A scattershot exercise in preaching to the choir.

A British journalist fulminates against Black Lives Matter, critical race theory, and other threats to White privilege.

“There is an assault going on against everything to do with the Western world—its past, present, and future.” So writes Spectator associate editor Murray, whose previous books have sounded warnings against the presumed dangers of Islam and of non-Western immigration to the West.

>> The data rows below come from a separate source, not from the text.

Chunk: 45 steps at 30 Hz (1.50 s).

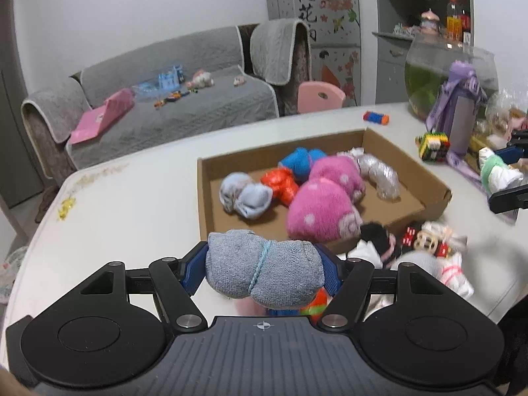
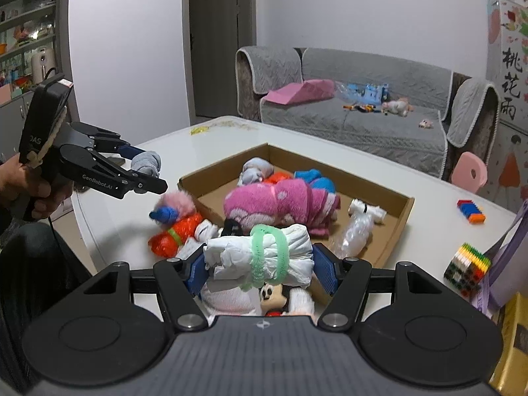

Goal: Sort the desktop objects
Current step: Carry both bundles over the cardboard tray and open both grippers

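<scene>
The left gripper pinched a rolled grey knitted sock bundle tied with a pale blue cord; its blue pads pressed on both ends of the roll, which hung clear above the white tabletop. In the right wrist view this same gripper stood at nine o'clock, borne by a person's hand, with the grey roll between its black fingers.

The right gripper clasped a white cloth bundle bound with a fuzzy green band, its blue pads squeezing each end. In the left wrist view that gripper showed at three o'clock, the white and green bundle caught between its dark fingers.

A shallow brown cardboard tray lay on the table at twelve o'clock from both grippers. Inside it lay a fluffy pink sock roll with white dots, a pale blue sock bundle, a bright blue sock roll, a shiny orange bundle and a silvery white wrapped bundle.

Just outside the tray's near edge, a loose heap of small bundles rested on the table below the grippers. A multicoloured block cube sat at two o'clock beyond the tray, and a small orange and blue toy lay at one o'clock, well apart from it.
</scene>
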### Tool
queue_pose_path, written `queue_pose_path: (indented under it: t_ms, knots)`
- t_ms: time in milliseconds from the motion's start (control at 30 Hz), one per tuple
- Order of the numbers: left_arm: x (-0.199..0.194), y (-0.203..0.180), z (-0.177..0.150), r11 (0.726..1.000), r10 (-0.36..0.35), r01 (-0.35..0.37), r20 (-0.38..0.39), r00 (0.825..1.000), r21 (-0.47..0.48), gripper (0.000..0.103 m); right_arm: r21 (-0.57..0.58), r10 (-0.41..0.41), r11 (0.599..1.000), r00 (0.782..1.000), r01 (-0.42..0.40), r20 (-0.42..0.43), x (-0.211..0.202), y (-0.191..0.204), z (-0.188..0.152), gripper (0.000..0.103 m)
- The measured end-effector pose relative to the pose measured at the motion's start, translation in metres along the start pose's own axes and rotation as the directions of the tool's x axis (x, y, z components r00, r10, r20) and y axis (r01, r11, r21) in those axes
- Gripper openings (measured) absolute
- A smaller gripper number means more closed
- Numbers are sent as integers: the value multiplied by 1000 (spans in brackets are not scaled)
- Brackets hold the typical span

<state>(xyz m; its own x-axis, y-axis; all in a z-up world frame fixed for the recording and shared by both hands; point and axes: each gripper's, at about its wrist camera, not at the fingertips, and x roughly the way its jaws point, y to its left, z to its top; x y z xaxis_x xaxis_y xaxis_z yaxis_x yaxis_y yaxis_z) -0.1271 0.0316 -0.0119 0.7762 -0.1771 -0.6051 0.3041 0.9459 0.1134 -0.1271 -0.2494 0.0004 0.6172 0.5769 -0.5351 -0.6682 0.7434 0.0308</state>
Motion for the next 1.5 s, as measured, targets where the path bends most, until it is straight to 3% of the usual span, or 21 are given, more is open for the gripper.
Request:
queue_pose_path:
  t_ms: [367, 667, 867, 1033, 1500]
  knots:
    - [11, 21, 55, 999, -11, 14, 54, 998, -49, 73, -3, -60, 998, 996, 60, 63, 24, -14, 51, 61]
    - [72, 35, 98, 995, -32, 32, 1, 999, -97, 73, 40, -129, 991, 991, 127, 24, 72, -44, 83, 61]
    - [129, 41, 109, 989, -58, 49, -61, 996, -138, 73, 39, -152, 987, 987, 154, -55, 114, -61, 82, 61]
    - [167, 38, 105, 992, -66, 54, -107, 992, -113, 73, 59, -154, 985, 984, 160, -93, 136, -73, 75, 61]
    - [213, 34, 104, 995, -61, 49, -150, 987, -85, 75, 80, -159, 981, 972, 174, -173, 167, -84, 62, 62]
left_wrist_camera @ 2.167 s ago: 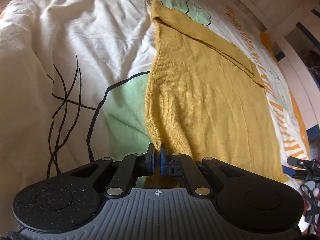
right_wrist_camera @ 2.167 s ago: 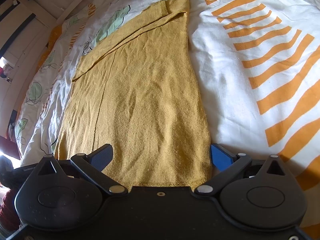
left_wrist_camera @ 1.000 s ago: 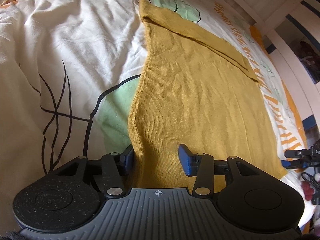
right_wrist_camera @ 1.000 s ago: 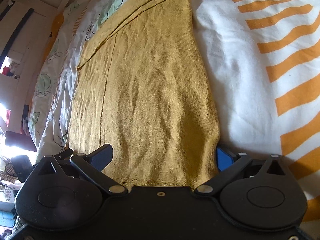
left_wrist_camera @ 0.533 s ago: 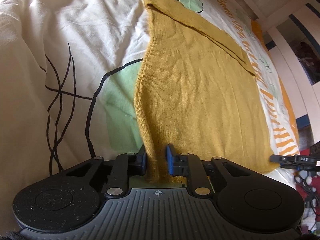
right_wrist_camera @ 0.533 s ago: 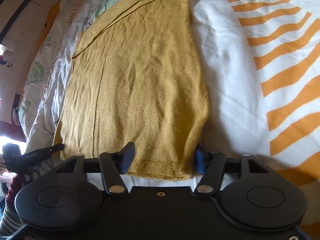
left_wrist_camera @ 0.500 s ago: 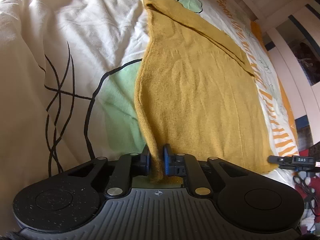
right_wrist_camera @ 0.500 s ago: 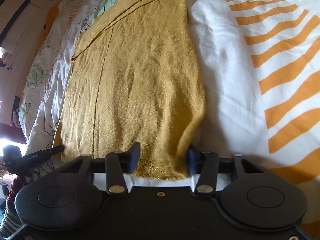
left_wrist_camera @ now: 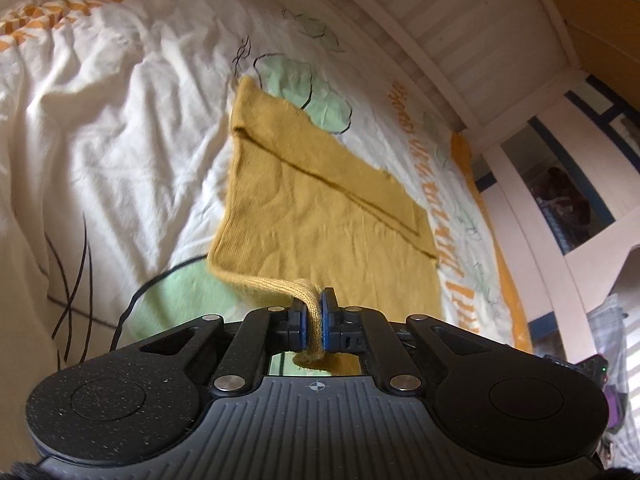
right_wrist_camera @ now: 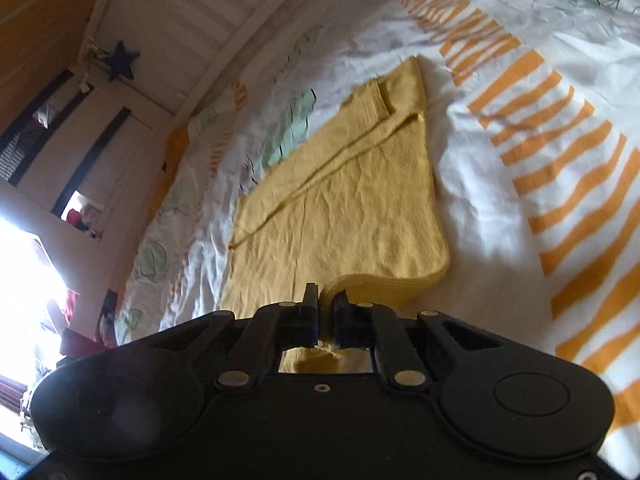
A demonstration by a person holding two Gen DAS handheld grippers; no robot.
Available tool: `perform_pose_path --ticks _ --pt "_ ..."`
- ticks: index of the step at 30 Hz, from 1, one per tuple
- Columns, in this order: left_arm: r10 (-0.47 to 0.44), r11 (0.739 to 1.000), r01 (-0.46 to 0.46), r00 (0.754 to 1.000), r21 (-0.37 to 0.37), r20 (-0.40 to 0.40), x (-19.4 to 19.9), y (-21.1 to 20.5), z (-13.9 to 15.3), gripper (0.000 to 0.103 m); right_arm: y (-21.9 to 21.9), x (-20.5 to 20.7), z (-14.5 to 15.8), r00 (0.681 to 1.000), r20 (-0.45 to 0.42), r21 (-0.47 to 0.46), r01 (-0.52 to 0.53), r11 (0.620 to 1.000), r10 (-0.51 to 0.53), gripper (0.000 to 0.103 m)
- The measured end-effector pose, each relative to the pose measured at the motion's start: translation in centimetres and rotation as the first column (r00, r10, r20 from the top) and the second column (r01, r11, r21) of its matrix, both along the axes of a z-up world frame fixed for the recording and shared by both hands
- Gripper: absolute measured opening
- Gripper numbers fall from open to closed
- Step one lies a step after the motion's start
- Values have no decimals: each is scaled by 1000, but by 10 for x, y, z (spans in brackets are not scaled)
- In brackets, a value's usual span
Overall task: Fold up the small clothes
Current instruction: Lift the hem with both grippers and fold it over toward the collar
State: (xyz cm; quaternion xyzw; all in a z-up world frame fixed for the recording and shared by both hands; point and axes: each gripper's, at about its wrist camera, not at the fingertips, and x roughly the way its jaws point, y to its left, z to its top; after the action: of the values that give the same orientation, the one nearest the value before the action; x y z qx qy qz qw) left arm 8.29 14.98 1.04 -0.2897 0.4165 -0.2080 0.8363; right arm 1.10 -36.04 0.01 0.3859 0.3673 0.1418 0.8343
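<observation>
Mustard-yellow knitted garment (left_wrist_camera: 320, 216) lies spread on the bed, running from the middle of each frame toward the upper centre, with one sleeve folded diagonally across its body. Its near hem is lifted off the bedding: in the left wrist view a corner strip curls up into my left claw (left_wrist_camera: 314, 330), whose blue pads are clamped tight on it. In the right wrist view the other hem corner bunches into my right claw (right_wrist_camera: 326, 324); its jaws are closing the last bit, and the yellow knit already sits pinched between them.

Around the garment is the white duvet cover with orange stripes and green leaf prints (right_wrist_camera: 500, 208), rumpled at the left of the left view. Past it, a white slatted bed frame (left_wrist_camera: 472, 52) curves across the top of the frame.

I judge the fold as partly done: the sleeve looks tucked in and both bottom corners are secured. What is left, as I read it, is carrying the hem up over the body toward the collar end and laying it flat, perhaps with another fold after.
</observation>
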Motion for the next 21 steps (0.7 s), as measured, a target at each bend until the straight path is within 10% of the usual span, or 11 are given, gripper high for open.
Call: perform_pose_path --ticks 10,15,21 --pt "16 1000 -16 999 -8 32 47 -10 5 4 -6 50 6 999 -25 -45 -22 999 21 23" --pt "27 1000 -27 1000 -10 -6 45 -2 -8 4 3 44 -5 997 -57 -119 -54 991 47 58" --pt "38 999 -38 999 -4 -15 42 3 -11 4 52 73 -8 960 -1 -453 -251 856 281 60"
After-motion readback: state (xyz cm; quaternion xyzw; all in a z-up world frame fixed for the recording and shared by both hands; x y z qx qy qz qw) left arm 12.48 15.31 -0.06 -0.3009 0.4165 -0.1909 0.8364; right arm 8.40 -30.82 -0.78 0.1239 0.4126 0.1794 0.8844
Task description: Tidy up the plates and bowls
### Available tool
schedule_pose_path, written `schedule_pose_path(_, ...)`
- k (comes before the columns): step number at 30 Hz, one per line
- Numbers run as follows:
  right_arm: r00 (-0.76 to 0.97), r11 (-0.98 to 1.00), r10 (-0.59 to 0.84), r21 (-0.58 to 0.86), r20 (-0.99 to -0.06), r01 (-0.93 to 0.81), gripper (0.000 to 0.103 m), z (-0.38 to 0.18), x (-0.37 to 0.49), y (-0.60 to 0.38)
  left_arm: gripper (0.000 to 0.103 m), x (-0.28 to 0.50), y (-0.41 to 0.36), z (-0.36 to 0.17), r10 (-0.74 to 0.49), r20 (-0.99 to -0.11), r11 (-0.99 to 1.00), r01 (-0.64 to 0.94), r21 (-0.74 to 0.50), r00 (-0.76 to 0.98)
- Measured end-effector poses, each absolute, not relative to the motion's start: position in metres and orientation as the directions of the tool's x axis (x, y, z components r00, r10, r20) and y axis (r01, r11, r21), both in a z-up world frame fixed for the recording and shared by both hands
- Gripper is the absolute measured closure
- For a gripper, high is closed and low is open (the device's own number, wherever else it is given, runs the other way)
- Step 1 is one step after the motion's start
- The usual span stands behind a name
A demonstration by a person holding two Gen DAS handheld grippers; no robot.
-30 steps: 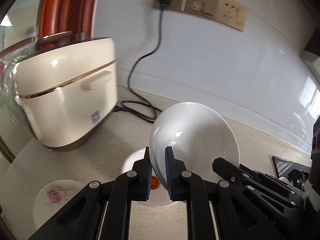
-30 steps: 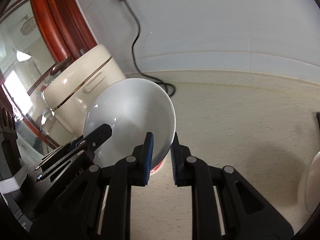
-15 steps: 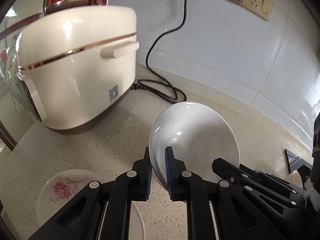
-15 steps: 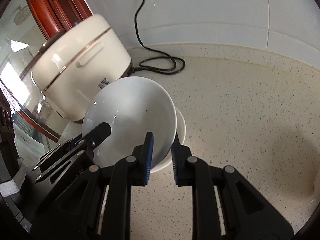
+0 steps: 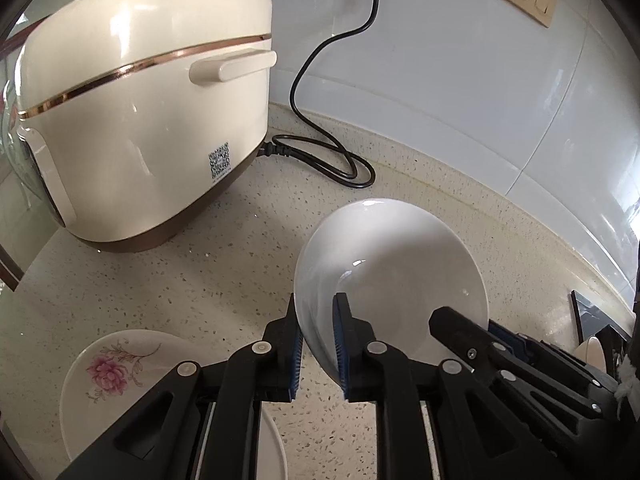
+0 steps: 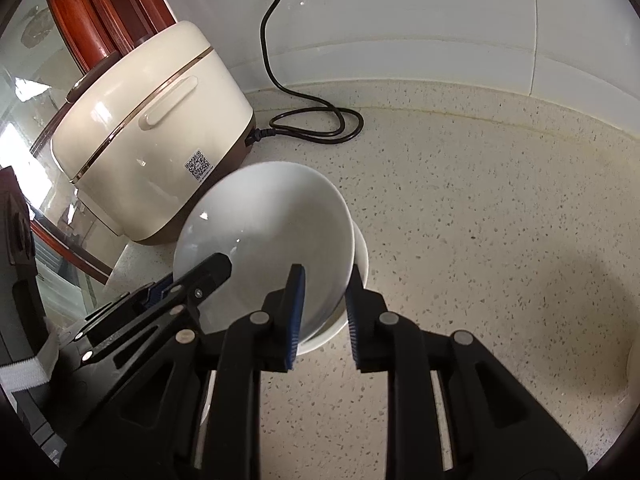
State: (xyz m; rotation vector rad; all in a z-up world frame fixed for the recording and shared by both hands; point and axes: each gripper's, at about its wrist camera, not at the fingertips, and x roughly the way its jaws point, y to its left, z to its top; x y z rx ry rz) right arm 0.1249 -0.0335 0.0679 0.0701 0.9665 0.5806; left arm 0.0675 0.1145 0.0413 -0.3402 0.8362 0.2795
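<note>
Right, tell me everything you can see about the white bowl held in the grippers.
The white bowl is plain, glossy and looks ceramic, with no pattern and nothing inside. It is tilted, its opening turned toward the cameras. The left gripper pinches one side of its rim and the right gripper the opposite side, each with one blue pad inside and one outside. In the right wrist view it sits partly nested in a second white bowl standing on the speckled counter, near the rice cooker.
</note>
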Motion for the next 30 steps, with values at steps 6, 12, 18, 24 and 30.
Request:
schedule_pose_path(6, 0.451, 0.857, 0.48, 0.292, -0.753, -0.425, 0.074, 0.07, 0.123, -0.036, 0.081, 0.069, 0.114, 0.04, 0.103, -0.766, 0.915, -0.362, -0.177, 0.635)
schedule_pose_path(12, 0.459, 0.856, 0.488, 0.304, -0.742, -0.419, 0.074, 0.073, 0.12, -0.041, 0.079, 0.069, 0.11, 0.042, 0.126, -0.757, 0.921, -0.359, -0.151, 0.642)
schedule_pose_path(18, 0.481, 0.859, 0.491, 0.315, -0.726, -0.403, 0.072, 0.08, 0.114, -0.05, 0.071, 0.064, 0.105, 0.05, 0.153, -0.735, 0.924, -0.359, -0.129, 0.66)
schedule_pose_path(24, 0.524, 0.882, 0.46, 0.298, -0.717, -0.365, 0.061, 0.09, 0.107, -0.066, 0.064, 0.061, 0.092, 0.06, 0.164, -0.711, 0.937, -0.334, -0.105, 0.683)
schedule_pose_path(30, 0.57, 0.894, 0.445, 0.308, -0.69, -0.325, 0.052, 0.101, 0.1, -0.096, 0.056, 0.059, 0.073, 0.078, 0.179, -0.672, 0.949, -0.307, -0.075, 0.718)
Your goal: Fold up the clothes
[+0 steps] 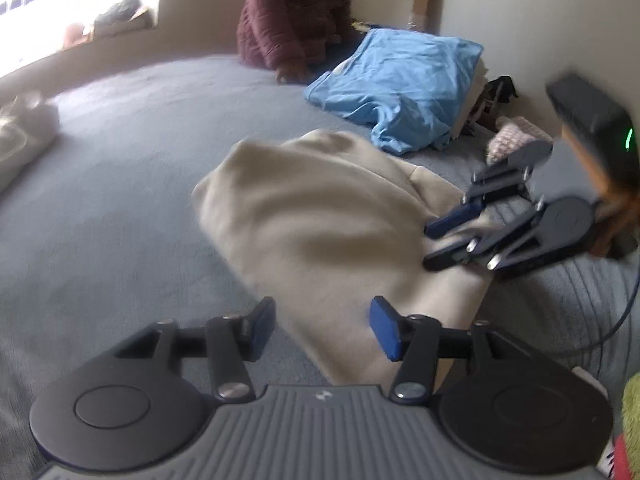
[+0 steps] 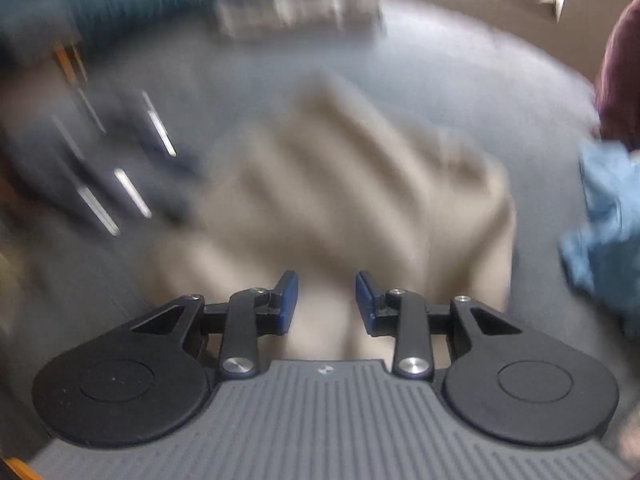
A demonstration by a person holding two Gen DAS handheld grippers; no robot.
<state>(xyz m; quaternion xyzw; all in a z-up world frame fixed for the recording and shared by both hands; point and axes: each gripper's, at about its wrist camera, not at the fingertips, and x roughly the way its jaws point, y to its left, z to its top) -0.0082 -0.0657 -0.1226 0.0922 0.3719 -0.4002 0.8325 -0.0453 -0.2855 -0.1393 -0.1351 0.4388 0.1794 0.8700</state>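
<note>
A beige garment (image 1: 320, 208) lies in a folded heap on the grey soft surface (image 1: 120, 200). My left gripper (image 1: 322, 326) is open just above the heap's near edge, and its pads touch nothing. My right gripper (image 1: 440, 240) reaches in from the right with its fingers at the garment's right edge; a strip of beige shows between them. The right wrist view is heavily blurred. There the right gripper (image 2: 326, 300) stands open over the beige garment (image 2: 340, 184), pads not pressing on it. The left gripper (image 2: 120, 168) is a dark smear at the left.
A crumpled blue garment (image 1: 400, 80) lies behind the beige one, also seen as the blue garment (image 2: 608, 232) at the right edge. A person in a maroon quilted jacket (image 1: 296, 12) kneels at the back. A white cloth (image 1: 24, 136) sits far left and a pink knitted item (image 1: 516, 136) at the right.
</note>
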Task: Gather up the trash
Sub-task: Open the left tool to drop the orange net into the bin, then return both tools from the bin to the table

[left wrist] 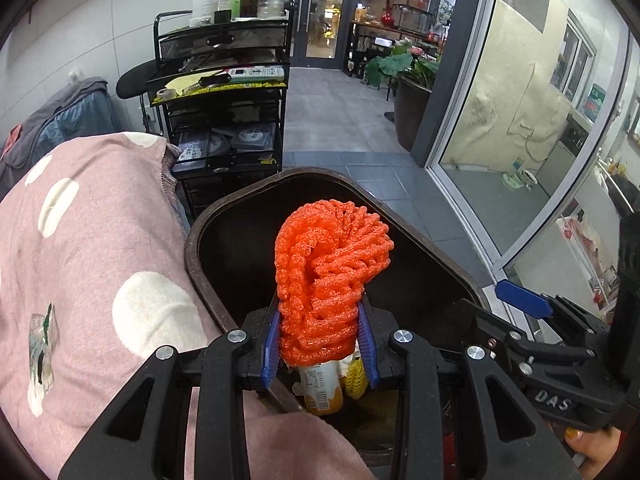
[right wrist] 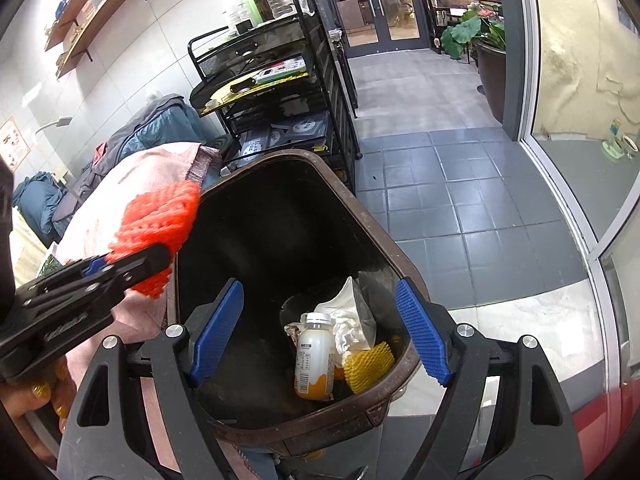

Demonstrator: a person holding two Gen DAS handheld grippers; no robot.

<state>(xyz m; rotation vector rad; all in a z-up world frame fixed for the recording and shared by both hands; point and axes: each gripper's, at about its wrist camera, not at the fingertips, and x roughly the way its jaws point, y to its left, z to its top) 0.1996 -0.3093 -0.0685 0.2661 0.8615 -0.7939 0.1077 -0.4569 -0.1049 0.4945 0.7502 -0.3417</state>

As the author argues, Westerners are supposed to take in refugees from Africa, Asia, and Latin America while being “expected to abolish themselves.” Murray soon arrives at a crux: “Historically the citizens of Europe and their offspring societies in the Americas and Australasia have been white,” he writes, while the present is bringing all sorts of people who aren’t White into the social contract. The author also takes on the well-worn subject of campus “wokeness,” a topic of considerable discussion by professors who question whether things have gone a bit too far; indeed, the campus is the locus for much of the anti-Western sentiment that Murray condemns. The author’s arguments against reparations for past damages inflicted by institutionalized slavery are particularly glib. “It comes down to people who look like the people to whom a wrong was done in history receiving money from people who look like the people who may have done the wrong,” he writes. “It is hard to imagine anything more likely to rip apart a society than attempting a wealth transfer based on this principle.” Murray does attempt to negotiate some divides reasonably, arguing against “exclusionary lines” and for Henry Louis Gates Jr.’s call for a more vigorous and welcoming civil culture. Too often, however, the author falters, as when he derides Gen. Mark Milley for saying, “I want to understand white rage. And I’m white”—perhaps forgetting the climacteric White rage that Milley monitored on January 6, 2021.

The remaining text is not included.